Repeat the lines below exactly as written, please, from the line with "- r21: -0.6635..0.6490" to the line with "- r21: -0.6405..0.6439", both lines included, and no others.

============================================================

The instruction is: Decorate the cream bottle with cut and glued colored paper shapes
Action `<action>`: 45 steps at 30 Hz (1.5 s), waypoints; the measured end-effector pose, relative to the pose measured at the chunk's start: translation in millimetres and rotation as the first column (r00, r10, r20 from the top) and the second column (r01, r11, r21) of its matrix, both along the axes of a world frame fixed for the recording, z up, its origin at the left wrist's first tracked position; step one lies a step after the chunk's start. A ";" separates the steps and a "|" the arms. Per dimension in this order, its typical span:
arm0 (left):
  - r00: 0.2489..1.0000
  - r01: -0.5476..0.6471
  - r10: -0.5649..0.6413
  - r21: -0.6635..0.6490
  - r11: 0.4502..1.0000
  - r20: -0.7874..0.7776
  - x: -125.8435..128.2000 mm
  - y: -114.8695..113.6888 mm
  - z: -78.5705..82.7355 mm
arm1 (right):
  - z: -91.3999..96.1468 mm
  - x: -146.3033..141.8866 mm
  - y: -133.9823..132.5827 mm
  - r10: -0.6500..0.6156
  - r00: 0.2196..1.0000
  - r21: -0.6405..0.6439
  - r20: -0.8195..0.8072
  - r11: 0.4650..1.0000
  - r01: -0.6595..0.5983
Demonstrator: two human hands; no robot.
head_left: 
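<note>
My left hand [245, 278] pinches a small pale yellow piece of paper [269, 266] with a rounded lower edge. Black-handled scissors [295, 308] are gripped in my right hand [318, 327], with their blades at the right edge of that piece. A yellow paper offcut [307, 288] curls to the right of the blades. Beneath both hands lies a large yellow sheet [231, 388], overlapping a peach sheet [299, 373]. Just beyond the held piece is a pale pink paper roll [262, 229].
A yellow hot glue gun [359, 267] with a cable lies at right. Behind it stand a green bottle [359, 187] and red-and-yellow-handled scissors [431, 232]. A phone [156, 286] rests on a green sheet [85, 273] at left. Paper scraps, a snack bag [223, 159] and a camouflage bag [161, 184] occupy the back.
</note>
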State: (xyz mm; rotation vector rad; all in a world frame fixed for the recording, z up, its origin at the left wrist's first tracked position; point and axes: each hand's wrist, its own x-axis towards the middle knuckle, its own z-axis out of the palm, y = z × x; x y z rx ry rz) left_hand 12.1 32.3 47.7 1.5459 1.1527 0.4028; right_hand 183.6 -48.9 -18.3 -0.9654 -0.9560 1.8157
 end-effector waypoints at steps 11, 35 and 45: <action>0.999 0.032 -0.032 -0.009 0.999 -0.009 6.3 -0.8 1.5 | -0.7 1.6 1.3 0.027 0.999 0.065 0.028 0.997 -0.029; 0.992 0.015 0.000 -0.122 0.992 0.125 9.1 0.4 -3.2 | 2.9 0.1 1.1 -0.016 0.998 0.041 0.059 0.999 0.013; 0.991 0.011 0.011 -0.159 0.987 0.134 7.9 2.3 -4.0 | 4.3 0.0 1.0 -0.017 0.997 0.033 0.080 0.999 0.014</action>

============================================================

* Output for this task:
  - r21: -0.6635..0.6490
  - r11: 0.4502..1.0000
  - r20: -0.7874..0.7776
  - x: -125.8435..128.2000 mm
  - y: -114.8695..113.6888 mm
  - z: -78.5705..82.7355 mm
arm1 (right):
  - z: -91.3999..96.1468 mm
  - x: -146.3033..141.8866 mm
  - y: -133.9823..132.5827 mm
  - r10: -0.6500..0.6156
  - r00: 0.2196..1.0000
  - r21: -0.6405..0.6439

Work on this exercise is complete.